Havelberg (ans/asr) l Der schwere Gewitterguss, der gestern Mittag über die Elbe-Havel-Region zog, hat für einige Feuerwehreinsätze gesorgt. Die Havelberger Kameraden wurden als erstes ins Havelvorland gerufen, wo ein Keller leergepumpt werden sollte. Im Anschluss wurden sie in die Uferstraße geschickt, wo das Wasser wie ein Bach über die Straße lief. Nächster Einsatzort war die Bahnhofstraße im Bereich Bistro und Wasserschutzpolizei. Es folgten die Kita "Zwergenland" und die Löhestraße 1 bis 5. Gepumpt wurde an keiner Stelle, das Wasser floss dann doch von allein ab. An der Kita wurden Aufräumarbeiten erledigt. Im Bereich Vehlgast-Kümmernitz musste die Feuerwehr der Ortschaft einen umgekippten Baum von der Straße entfernen. Die Kamernsche Feuerwehr pumpte in Hohenkamern einen Keller leer. Die Schollener Wehr beseitigte in Richtung Nierow und Ferchels Bäume, die auf die Straße gestürzt waren.

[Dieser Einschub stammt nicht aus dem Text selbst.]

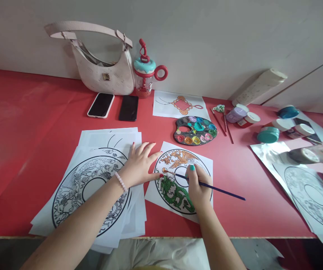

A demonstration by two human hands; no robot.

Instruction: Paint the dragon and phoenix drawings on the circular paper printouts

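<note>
In my right hand (199,185) is a thin paintbrush (220,189) with a dark blue handle, pinched near its metal end. Its tip meets a small orange circle on the round line drawing (203,165), which carries an orange phoenix above and a green dragon below. My left hand (140,165) lies spread, its thumb on the drawing's left edge and its palm over a stack of uncoloured prints (74,159). Just beyond the drawing rests a dark paint palette (203,143) with several coloured wells.
Behind lie two phones (101,105), a white handbag (107,80) and a straw cup (144,82) by the wall. A knot picture (161,108), spare brushes (220,125) and several paint jars (267,135) stand right of these. More printed sheets (299,210) lie far right.
</note>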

Sechs Schönhauser rückten aus, um einen Keller in der Heinestraße auszupumpen. Über 20 Zentimeter hoch stand die Kreuzung Schulstraße/Mittelstraße/Trübenstraße unter Wasser. Am NP-Markt lief der Parkplatz über. Im Wiesengrund stand das Wasser auf etlichen Grundstücken, informierte Bürgermeister Alfons Dobkowicz. Volksstimme-Wetterbeobachter Franz Böttcher informiert, dass es so einen starken Regen lange nicht mehr gegeben hat. Binnen drei Stunden, von 11.30 bis 14.30 Uhr, sind 57 Liter pro Quadratmeter gefallen, "das ist eine enorme Menge für diese kurze Zeit".